(YOUR GOAL):
Which lines of the entries below contain the string "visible"? Copy each one.

(Source records)
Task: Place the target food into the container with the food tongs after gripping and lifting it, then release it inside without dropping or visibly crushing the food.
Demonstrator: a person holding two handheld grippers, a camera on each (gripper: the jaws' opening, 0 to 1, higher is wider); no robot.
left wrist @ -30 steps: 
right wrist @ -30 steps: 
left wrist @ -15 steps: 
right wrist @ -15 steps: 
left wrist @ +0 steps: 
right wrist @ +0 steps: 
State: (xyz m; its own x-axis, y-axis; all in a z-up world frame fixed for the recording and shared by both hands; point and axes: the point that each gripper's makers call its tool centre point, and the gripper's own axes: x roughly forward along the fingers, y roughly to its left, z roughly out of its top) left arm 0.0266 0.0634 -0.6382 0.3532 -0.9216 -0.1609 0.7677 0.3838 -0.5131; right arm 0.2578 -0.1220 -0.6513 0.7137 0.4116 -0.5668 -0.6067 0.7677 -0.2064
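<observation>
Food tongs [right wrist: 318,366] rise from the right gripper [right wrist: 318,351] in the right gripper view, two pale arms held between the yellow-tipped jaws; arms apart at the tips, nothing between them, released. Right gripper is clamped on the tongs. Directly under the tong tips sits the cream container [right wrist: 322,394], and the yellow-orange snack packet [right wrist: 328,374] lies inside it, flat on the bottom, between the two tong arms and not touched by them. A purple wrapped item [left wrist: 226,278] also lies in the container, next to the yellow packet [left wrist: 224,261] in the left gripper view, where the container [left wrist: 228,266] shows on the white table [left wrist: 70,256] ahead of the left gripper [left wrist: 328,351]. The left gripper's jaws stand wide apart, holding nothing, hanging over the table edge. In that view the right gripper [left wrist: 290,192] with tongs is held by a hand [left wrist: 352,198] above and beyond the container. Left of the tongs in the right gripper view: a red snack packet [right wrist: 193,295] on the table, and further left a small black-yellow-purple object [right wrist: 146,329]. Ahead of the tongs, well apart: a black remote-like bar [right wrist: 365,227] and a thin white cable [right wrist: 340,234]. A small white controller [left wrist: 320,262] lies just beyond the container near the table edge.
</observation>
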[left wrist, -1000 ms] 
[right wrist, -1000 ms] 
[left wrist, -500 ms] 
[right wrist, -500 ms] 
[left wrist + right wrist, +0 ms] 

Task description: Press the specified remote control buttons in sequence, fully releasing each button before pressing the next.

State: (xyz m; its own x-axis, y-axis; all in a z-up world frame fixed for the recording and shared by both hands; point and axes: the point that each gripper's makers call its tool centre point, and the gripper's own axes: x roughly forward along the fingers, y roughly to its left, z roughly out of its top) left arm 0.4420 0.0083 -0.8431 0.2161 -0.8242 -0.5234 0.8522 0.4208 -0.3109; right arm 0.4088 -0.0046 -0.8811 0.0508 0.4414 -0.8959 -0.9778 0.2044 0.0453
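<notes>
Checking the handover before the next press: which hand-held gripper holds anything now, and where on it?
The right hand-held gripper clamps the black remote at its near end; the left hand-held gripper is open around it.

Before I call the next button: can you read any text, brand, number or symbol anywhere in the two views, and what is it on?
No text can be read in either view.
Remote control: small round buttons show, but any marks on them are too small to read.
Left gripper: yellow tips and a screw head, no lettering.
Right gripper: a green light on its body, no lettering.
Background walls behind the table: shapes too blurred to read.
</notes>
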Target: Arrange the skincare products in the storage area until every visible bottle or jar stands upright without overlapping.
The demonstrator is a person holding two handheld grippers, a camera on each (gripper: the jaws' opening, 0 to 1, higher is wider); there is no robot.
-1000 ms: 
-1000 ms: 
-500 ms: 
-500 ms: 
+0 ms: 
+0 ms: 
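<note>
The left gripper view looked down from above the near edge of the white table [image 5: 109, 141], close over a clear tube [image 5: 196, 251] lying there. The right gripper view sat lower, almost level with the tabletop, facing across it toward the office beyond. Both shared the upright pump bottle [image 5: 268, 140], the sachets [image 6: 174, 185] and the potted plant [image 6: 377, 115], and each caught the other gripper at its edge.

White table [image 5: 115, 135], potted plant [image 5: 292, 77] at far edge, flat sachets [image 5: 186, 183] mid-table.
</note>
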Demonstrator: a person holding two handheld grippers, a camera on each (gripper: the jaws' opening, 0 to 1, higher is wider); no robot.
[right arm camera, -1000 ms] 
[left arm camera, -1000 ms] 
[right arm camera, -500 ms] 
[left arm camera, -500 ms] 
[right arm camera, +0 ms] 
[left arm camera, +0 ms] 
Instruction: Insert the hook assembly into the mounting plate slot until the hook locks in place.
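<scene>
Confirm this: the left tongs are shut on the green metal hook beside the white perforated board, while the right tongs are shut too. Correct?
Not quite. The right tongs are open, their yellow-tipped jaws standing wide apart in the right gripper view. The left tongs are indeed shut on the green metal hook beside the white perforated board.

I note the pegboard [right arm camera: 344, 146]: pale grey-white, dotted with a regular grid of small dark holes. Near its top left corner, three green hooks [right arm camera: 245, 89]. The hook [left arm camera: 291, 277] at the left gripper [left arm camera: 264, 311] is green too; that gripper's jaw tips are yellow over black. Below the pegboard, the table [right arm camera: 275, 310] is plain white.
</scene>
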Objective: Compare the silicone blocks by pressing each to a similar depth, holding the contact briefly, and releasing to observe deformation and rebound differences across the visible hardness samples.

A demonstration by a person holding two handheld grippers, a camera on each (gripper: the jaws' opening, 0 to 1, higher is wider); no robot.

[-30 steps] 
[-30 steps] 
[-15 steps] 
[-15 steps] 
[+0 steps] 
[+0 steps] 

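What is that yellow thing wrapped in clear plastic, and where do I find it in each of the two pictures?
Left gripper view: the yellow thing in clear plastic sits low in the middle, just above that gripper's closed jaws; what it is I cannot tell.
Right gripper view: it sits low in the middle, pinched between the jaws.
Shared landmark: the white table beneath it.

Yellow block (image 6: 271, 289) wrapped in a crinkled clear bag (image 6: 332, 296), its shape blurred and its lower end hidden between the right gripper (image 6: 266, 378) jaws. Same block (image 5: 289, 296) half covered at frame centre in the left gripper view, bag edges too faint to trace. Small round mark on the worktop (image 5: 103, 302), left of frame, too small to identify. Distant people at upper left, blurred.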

(EXERCISE ANSWER):
Target: Arrange the skincare products in the storage area until every visible bottle or jar stands upright without overlapping.
Objective: Compare the silicone blocks by pressing each to a similar depth, holding the contact briefly, and releasing to observe deformation and rebound differences across the visible hardness samples.

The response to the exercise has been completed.